▶ _What needs to be done_
Copy out exactly the lines spanning the line with "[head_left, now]" to the line with "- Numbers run", inclusive, from the data underneath, with no pictures.

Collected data
══════════════════════════════
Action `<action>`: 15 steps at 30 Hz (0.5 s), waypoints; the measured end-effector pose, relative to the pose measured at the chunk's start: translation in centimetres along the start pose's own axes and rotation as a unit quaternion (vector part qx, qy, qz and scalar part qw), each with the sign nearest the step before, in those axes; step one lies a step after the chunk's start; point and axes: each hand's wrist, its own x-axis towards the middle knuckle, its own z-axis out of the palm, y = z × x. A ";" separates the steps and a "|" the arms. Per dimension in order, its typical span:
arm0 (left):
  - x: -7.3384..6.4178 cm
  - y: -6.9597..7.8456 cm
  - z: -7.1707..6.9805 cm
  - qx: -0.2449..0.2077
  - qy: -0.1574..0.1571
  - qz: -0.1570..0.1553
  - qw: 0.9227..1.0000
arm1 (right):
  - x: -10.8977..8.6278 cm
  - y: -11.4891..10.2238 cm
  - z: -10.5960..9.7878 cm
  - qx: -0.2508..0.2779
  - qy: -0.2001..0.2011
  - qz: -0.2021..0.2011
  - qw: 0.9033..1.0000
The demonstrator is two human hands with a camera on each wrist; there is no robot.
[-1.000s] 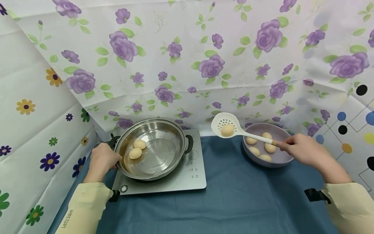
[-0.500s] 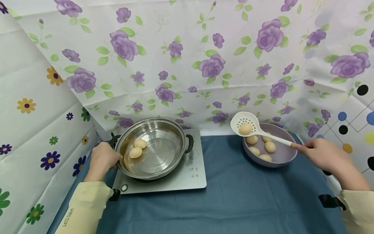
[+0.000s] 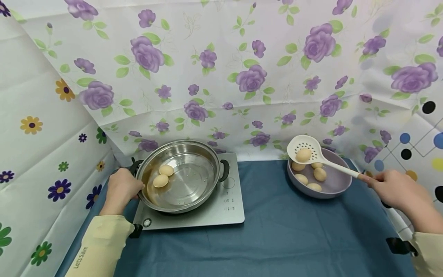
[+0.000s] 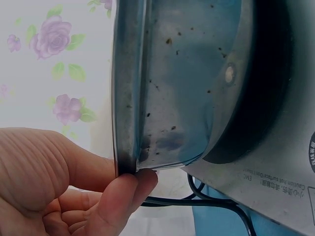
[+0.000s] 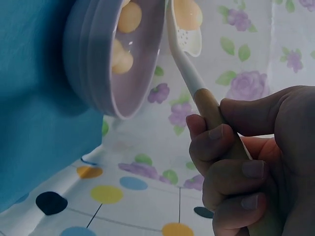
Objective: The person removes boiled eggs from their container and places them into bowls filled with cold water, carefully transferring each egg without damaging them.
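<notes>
My right hand (image 3: 398,190) grips the wooden handle (image 5: 211,108) of a white slotted skimmer (image 3: 327,161). One brown egg (image 3: 303,155) rests in the skimmer's holed bowl, above the far left part of a purple bowl (image 3: 333,188). Inside that bowl lie several eggs (image 3: 320,174), partly covered by the skimmer. On the left, my left hand (image 3: 122,189) pinches the edge of a steel pot (image 3: 194,184) near its black side handle; the left wrist view shows thumb and fingers at the rim (image 4: 129,147). Two eggs (image 3: 160,181) lie in shallow water at the pot's left side.
The pot stands on a flat silver induction cooker (image 3: 221,215), whose black cord (image 4: 216,202) runs out behind. Blue cloth (image 3: 277,231) covers the table. Flowered sheets (image 3: 214,77) hang close behind and at the left; a dotted sheet is at the right.
My right hand has moved right and slightly down, carrying the skimmer with its egg from beside the purple bowl to above it. The left hand and the pot have stayed still.
</notes>
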 end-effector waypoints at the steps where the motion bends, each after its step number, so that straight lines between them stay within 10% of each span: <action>1: 0.0 0.0 0.0 0.000 -0.001 -0.001 1.000 | -0.1 0.2 0.0 -0.002 0.002 0.005 1.000; 15: 0.1 -0.1 0.2 0.000 -0.002 -0.006 1.000 | -0.5 1.1 0.8 -0.049 0.041 0.064 0.996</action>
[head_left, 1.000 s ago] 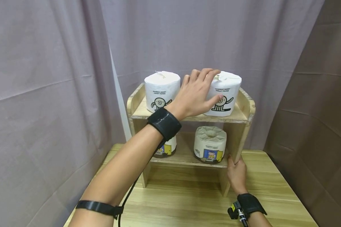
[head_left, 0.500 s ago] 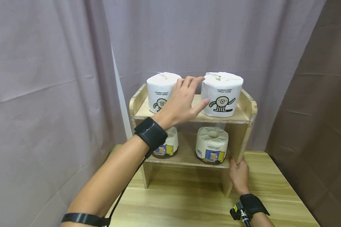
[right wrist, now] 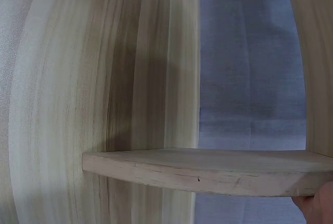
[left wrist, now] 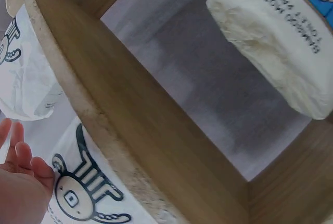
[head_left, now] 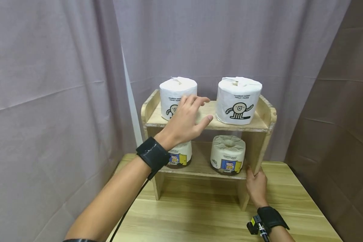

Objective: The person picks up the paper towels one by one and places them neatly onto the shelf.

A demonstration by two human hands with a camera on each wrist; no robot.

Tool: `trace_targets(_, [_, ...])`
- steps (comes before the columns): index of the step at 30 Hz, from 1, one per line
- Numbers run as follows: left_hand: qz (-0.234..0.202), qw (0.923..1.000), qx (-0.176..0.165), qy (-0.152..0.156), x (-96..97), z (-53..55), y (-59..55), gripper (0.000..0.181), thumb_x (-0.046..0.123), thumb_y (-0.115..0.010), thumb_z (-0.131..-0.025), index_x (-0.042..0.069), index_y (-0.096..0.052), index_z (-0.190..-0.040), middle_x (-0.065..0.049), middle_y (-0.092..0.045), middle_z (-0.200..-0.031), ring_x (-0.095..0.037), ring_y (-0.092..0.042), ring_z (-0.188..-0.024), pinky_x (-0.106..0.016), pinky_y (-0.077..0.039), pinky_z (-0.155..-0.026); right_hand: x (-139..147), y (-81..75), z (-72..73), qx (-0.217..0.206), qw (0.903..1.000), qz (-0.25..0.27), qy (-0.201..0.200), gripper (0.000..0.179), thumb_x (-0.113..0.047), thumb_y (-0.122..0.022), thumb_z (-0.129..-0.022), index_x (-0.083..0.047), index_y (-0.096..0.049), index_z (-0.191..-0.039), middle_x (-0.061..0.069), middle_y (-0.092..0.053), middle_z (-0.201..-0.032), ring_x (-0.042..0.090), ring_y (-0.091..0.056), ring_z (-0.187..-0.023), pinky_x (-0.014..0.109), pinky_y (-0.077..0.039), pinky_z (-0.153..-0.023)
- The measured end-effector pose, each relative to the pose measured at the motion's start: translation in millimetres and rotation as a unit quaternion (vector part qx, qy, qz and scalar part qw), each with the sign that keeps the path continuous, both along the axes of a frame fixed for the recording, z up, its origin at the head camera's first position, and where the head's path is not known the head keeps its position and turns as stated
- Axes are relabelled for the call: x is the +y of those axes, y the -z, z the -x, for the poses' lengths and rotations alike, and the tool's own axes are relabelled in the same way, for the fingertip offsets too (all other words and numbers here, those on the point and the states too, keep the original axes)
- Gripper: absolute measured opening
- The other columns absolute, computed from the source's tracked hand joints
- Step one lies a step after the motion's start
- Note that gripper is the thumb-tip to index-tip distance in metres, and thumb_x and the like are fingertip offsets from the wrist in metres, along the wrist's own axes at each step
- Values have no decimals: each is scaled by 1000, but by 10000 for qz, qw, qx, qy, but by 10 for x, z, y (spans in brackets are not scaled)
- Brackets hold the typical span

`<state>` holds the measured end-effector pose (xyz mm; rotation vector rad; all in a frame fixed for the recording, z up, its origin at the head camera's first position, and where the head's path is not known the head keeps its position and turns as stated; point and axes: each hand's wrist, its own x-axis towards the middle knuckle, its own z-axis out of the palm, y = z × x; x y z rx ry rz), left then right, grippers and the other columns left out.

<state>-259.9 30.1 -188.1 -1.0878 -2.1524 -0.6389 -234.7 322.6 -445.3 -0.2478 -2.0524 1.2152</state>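
Observation:
A small two-tier wooden shelf (head_left: 257,148) stands on the table. Its upper board bears two white-wrapped toilet rolls, the left roll (head_left: 179,85) and the right roll (head_left: 239,101). On the lower board sit two cream rolls with a coloured cartoon, one cream roll (head_left: 229,154) at right and another cream roll (head_left: 183,154) partly hidden behind my left wrist. My left hand (head_left: 184,119), fingers loosely bent and holding nothing, hovers before the upper board, overlapping the left white roll. Low on the shelf's right side panel, my right hand (head_left: 257,186) grips its edge; the right wrist view shows fingertips (right wrist: 315,206) there.
Grey curtains (head_left: 230,40) hang behind the shelf and along the left, with a darker brown cloth (head_left: 329,134) on the right. The wooden tabletop (head_left: 193,218) extends in front. A cable (head_left: 127,211) runs along my left forearm.
My left hand has drawn away from the right white roll, moving left and down. My right hand keeps its grip on the side panel. The view has shifted slightly.

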Motion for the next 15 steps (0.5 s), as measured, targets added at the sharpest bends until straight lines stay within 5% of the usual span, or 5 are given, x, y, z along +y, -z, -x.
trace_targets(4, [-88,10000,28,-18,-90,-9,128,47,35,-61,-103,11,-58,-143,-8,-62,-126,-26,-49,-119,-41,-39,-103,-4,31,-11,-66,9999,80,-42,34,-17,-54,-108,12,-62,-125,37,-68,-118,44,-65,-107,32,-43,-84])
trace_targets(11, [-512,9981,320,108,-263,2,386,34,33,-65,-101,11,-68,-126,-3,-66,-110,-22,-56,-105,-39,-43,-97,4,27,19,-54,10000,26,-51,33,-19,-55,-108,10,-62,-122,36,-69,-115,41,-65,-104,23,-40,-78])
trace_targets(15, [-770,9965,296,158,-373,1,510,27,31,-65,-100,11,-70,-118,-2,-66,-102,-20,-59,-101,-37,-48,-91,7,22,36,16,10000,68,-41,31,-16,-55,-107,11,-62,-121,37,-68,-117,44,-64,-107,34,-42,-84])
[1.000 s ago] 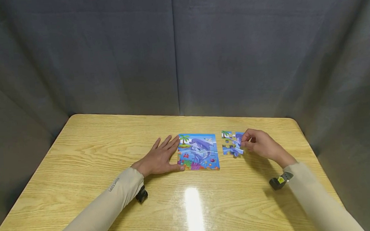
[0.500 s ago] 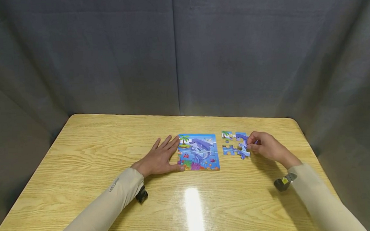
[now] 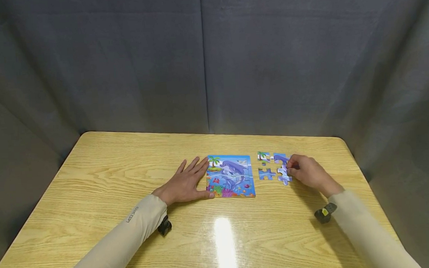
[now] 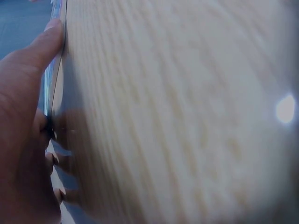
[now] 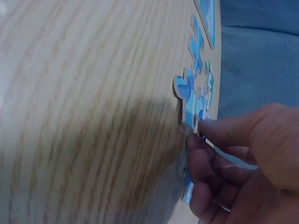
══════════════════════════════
▶ _Worked solution_
[head_left, now] 

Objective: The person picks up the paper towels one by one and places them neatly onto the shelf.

A demonstration by two human hands with a camera on each wrist; no robot.

Tool: `trace_targets(_, [_, ...])`
- steps (comes before the columns): index of the step at 30 Hz, from 1, one per line
- Numbers run as follows: left_hand: qz (-0.234..0.202), qw (0.923..1.000), qx (-0.176..0.165), qy (-0.152..0.156), x (-96..97), z (-53..55), y (-59..55), gripper (0.000..0.181), thumb_x (-0.046..0.123), thumb_y (-0.115..0.010), thumb_z (-0.131..-0.025), index_x (-0.042..0.069), index_y (-0.096..0.052), index_z (-0.190..-0.040), middle_x (-0.065..0.049), middle_y (-0.092..0.045), middle_z (-0.200..-0.031), ring_x (-0.095..0.037), ring_y (-0.092..0.042), ring_z (-0.188..-0.024), pinky_x (-0.106..0.016), pinky_y (-0.077..0.039), pinky_z (-0.155..-0.026); right_hand: x (-139..147), y (-81..75), z (-72..73), qx (-0.217..0.206), qw (0.903..1.000), qz (-0.25..0.27), qy (-0.201..0.200), gripper (0.000..0.179), thumb_x (-0.113..0.047), thumb_y (-0.122..0.022), thumb_z (-0.129..-0.022), index_x (-0.083..0.047), index_y (-0.096..0.049), index_z (-0.191..-0.039), middle_x (-0.061..0.069), middle_y (-0.092..0.053), middle_z (-0.201..-0.032), ring_x (-0.042..0.090), ring_y (-0.091..0.056), ring_z (-0.187..-0.023), pinky_x (-0.014..0.109), pinky_y (-0.077..0.039), pinky_z (-0.153..-0.023)

The work on this exercise is finished.